**Given information**
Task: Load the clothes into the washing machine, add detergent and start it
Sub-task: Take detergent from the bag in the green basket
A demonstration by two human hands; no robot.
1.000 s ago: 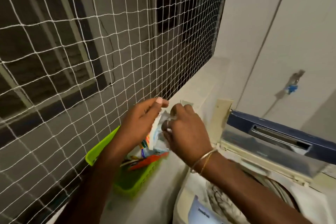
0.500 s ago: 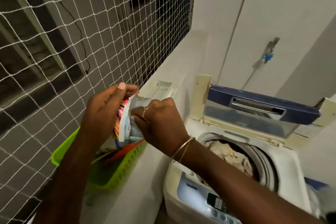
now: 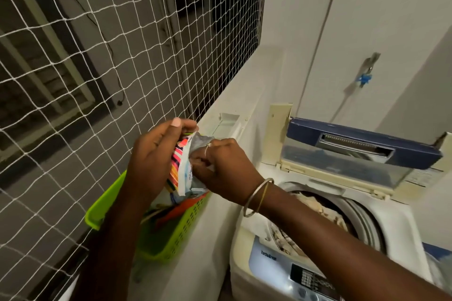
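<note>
A colourful striped detergent packet (image 3: 182, 168) stands upright above the green basket (image 3: 182, 230) on the ledge. My left hand (image 3: 152, 156) grips the packet's left side, thumb over its top edge. My right hand (image 3: 220, 168) is at the packet's open mouth, fingers curled on or into the opening. To the right, the top-loading washing machine (image 3: 401, 230) has its blue lid (image 3: 359, 151) raised. Pale clothes (image 3: 318, 210) lie in the drum. The control panel (image 3: 310, 278) shows at the bottom.
A white rope net (image 3: 97, 68) covers the window on the left, right behind the basket. A wall tap (image 3: 367, 73) with a blue part sits above the machine. A white tray-like piece (image 3: 227, 122) lies on the ledge beyond my hands.
The view swung down and right, bringing the washer's drum and panel into sight. My hands stay on the packet, the right hand working deeper at its opening.
</note>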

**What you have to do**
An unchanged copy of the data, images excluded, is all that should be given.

**Task result**
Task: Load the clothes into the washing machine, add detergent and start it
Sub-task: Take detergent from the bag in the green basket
A demonstration by two human hands; no robot.
1.000 s ago: 
0.500 s ago: 
now: 
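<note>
A colourful striped detergent packet (image 3: 182, 168) stands upright above the green basket (image 3: 182, 230) on the ledge. My left hand (image 3: 152, 156) grips the packet's left side, thumb over its top edge. My right hand (image 3: 220, 168) is at the packet's open mouth, fingers curled on or into the opening. To the right, the top-loading washing machine (image 3: 401, 230) has its blue lid (image 3: 359, 151) raised. Pale clothes (image 3: 318, 210) lie in the drum. The control panel (image 3: 310, 278) shows at the bottom.
A white rope net (image 3: 97, 68) covers the window on the left, right behind the basket. A wall tap (image 3: 367, 73) with a blue part sits above the machine. A white tray-like piece (image 3: 227, 122) lies on the ledge beyond my hands.
The view swung down and right, bringing the washer's drum and panel into sight. My hands stay on the packet, the right hand working deeper at its opening.
</note>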

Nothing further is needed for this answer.